Mam pytanie dotyczące kamienia, otóż mój Coti świeżo kupiony musiałem zwrócić, nie wchodząc w szczegóły, zastanawiam się nad zamianą, choć niestety zamiana na kolejnego Coti nie wchodzi w grę, bo już wybyły ze sklepu, a że kupiłem kamień na razors.pl to miałbym do wyboru, albo chiński 12 000, albo belgijski niebieski w opisie mający od 4000 do 6000 grit lub Turyngijski 8000 grit.
Po pierwsze czy można wierzyć opisom na razors.pl dotyczącym ziarnistości, nie chodzi mi nawet o celowe przekłamanie, ale ewentualną pomyłkę, bo w jednym z opisów takową zauważyłem.
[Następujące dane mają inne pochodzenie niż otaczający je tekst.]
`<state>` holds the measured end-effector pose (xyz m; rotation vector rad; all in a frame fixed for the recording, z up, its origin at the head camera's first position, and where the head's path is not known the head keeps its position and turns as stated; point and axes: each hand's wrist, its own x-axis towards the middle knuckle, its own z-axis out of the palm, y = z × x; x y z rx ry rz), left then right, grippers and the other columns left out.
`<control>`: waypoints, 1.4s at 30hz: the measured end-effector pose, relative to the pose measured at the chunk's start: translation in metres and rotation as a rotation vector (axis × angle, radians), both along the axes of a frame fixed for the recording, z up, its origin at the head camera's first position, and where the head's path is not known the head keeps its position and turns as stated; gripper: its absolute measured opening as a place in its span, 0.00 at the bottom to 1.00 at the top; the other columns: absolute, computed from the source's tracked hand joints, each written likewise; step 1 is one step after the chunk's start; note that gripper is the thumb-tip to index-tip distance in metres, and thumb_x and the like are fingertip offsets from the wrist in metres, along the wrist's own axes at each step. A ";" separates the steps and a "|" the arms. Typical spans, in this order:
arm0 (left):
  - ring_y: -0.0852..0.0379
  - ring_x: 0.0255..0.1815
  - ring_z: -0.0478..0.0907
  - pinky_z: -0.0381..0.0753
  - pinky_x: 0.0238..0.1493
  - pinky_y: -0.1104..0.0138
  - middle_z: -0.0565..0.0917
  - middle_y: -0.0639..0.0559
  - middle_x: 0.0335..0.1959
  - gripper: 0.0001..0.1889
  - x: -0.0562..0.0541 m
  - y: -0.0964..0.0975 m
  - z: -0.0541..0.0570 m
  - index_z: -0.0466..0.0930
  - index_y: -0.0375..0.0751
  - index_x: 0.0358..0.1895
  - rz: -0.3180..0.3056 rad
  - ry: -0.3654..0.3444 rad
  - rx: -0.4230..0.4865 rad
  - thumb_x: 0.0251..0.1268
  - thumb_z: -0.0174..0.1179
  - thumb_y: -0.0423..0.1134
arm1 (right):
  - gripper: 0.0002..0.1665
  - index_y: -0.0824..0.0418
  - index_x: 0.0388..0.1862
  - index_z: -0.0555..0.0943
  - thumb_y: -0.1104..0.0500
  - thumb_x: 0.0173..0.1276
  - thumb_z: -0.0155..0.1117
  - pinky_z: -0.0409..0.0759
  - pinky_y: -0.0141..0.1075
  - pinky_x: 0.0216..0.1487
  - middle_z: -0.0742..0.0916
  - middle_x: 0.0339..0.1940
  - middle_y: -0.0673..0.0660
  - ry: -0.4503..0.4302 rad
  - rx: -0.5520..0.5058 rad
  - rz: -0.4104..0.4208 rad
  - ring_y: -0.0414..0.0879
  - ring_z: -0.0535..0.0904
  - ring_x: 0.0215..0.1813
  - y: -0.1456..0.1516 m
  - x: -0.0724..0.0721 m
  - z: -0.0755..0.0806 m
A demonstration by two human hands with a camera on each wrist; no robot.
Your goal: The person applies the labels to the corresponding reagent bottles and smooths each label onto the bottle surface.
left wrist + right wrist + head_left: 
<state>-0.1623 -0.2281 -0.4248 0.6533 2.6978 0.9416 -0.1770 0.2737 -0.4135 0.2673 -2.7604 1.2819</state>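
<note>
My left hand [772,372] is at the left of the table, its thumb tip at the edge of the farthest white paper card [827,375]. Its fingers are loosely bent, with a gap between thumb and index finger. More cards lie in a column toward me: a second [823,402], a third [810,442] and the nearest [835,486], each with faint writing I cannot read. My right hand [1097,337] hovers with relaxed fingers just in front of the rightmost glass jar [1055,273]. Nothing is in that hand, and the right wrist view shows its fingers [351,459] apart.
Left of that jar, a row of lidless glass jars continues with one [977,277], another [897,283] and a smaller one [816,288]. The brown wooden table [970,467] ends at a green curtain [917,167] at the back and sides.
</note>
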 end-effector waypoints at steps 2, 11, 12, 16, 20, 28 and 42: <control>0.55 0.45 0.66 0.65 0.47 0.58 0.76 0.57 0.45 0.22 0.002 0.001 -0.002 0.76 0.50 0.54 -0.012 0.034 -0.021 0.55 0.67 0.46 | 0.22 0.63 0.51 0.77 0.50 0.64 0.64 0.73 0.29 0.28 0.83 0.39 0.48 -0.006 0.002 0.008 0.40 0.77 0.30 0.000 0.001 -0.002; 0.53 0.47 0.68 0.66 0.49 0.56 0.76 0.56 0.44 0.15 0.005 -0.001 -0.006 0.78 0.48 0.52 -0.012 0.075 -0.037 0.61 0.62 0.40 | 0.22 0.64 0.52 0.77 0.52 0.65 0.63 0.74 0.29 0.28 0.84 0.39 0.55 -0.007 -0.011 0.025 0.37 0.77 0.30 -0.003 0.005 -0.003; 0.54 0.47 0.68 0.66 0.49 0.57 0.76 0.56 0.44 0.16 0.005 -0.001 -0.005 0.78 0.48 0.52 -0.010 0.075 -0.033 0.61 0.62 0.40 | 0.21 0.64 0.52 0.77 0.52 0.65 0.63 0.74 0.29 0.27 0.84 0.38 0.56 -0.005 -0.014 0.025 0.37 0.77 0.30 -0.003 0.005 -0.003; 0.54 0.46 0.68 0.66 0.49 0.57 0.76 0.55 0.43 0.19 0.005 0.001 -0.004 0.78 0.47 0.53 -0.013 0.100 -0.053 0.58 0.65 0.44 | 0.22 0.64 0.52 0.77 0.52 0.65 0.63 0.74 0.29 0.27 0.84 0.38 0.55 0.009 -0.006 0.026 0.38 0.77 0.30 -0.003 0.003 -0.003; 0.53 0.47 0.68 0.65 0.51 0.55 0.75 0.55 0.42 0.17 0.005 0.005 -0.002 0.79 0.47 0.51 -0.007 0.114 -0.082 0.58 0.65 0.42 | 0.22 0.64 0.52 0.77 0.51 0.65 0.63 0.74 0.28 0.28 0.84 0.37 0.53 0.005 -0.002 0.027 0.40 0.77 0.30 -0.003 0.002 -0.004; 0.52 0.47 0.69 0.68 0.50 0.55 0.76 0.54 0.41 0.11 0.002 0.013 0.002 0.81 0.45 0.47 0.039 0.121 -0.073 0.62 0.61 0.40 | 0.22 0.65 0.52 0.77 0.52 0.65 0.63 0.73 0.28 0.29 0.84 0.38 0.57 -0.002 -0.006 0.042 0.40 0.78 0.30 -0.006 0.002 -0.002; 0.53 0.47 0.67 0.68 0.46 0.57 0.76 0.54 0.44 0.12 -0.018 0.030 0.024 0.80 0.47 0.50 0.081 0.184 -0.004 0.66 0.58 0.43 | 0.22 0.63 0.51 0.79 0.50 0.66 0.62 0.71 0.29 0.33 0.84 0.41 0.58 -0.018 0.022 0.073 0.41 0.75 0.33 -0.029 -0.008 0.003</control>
Po drugie, biorąc pod uwagę moją jeszcze słabą umiejętność ostrzenia, i jednak chęć posiadania kamienia jednego, acz dobrego, o najszerszym spektrum warunków ściernych, który byście kamień polecili?
Przyznam się, że najbardziej ciekawi mnie Wasze zdanie na temat belgijskiego niebieskiego lub Turyngijskiego.
a może w ogóle jeszcze inny kamień od innego dostawcy, lub czekać na okazję na allegro.pl?
http://www.dluta.pl/katalog/ostrzenie/oselki-naturalne/ choćby tego dostawcy, po wstępnej analizie dostrzegam, Arkansas za 134 zł, belgijski za 46 zł, czy może to być Coti?, lub japoński Awaseto za 158, a może Słowacki Rozsutec. Co Pan o nich sądzi?
Tu z kolei zaciekawił mnie ten naturalny Awaseto, a jeśli on to czy potrzebny jest dodatkowa kamyk do tworzenia pasty ściernej.
Ten belgijski za 46 zł chyba jednak przymały?